Acpi Nsc6001 ~upd~ · Confirmed

There is no official "NSC6001 guide" from Microsoft or Intel, but this guide consolidates technical details, drivers, and troubleshooting for this specific ACPI hardware ID.

3. How to Install the Driver

There are three main methods to resolve the missing driver issue.

Design and security considerations

  • Ensure mutually exclusive access between firmware and OS ACPI access to avoid race conditions.
  • Use authenticated firmware update mechanisms for EC microcontroller to prevent malicious firmware.
  • Limit EC capabilities exposed to OS to only what is necessary; overly permissive EC methods can be a security risk (e.g., enabling arbitrary memory or I/O access).

Q2: I have a brand new PC (2021–2026). Why do I see this error?

Some embedded systems, industrial PCs, and thin clients (e.g., Advantech, IEI) still include legacy Super I/O chips for serial/parallel port compatibility. Also, certain ASRock and Gigabyte boards have a BIOS option called "ACPI Auto Configuration" that sometimes generates ghost devices. acpi nsc6001

How to Diagnose ACPI NSC6001 on Your System

Before attempting fixes, confirm the device is truly problematic.

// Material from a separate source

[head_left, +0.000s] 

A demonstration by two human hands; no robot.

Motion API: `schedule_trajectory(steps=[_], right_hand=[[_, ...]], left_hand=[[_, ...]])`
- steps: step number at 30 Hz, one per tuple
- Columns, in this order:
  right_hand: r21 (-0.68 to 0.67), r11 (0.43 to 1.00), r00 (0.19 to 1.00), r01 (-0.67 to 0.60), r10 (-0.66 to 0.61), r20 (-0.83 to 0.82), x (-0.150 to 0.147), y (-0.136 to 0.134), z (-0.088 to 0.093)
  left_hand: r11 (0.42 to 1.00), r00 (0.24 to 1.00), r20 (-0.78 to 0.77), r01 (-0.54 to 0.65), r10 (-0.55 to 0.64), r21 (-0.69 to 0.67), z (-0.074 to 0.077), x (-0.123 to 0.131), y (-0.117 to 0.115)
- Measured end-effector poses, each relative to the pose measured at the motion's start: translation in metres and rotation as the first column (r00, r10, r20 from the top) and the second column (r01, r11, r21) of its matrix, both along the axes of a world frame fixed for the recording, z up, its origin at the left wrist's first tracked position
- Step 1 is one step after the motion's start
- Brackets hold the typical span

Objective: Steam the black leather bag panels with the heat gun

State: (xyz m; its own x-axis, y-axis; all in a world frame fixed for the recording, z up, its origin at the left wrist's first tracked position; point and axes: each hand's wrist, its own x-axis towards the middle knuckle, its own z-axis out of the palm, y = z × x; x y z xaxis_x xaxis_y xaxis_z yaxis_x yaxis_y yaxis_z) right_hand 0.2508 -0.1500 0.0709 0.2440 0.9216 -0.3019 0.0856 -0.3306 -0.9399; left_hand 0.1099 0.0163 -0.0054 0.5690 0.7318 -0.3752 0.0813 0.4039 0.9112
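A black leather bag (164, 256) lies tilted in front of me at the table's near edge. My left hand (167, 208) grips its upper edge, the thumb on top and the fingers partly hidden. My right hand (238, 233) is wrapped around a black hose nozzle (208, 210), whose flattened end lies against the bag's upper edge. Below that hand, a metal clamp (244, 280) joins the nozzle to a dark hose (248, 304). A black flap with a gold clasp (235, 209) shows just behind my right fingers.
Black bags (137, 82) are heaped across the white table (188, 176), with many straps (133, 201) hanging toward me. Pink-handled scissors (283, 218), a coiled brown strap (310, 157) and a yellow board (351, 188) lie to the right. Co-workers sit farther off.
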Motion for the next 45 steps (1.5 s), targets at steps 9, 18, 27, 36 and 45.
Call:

What hardware uses NSC6001?

In the late 1990s and early 2000s, National Semiconductor produced highly integrated "Super I/O" (Input/Output) chips for motherboards. These chips handled legacy functions that the main chipset no longer wanted to manage, such as: There is no official "NSC6001 guide" from Microsoft

  • Serial Ports (COM1/COM2) – For old mice, modems, or industrial equipment.
  • Parallel Ports (LPT1) – For printers.
  • PS/2 Ports – For keyboards and mice.
  • Infrared (IrDA) – For wireless data transfer between laptops and PDAs.
  • Floppy Disk Controllers – Yes, floppy drives.

The NSC6001 (often part of the PC873xx or similar legacy I/O families) was a Super I/O chip. Some variations specifically managed System Management Bus (SMBus) or Thermal Monitoring on older motherboards, particularly in:

  • Laptops from 1998-2004 (Dell Latitude, IBM ThinkPad, Compaq Armada).
  • Industrial embedded PCs that require legacy port support.
  • Thin clients (like Wyse terminals) that ran Windows CE or XP Embedded.

Frequently Asked Questions

Method 5: BIOS/UEFI Update or ACPI Reset

Outdated BIOS tables can generate erroneous ACPI devices. Ensure mutually exclusive access between firmware and OS

  1. Identify your motherboard model (run msinfo32 in Windows, or use CPU-Z).
  2. Visit the manufacturer’s website (Dell, HP, Lenovo, ASUS, MSI, Gigabyte).
  3. Download the latest BIOS/UEFI firmware.
  4. Flash following the manufacturer’s instructions.
  5. After flashing, load optimized defaults and disable any legacy USB or serial port emulation that might reference NSC chips.

Alternative: Reset ACPI tables without a BIOS update:

  • Shut down, unplug power, remove CMOS battery for 5 minutes.
  • This clears the ESCD (Extended System Configuration Data) which may contain stale NSC references.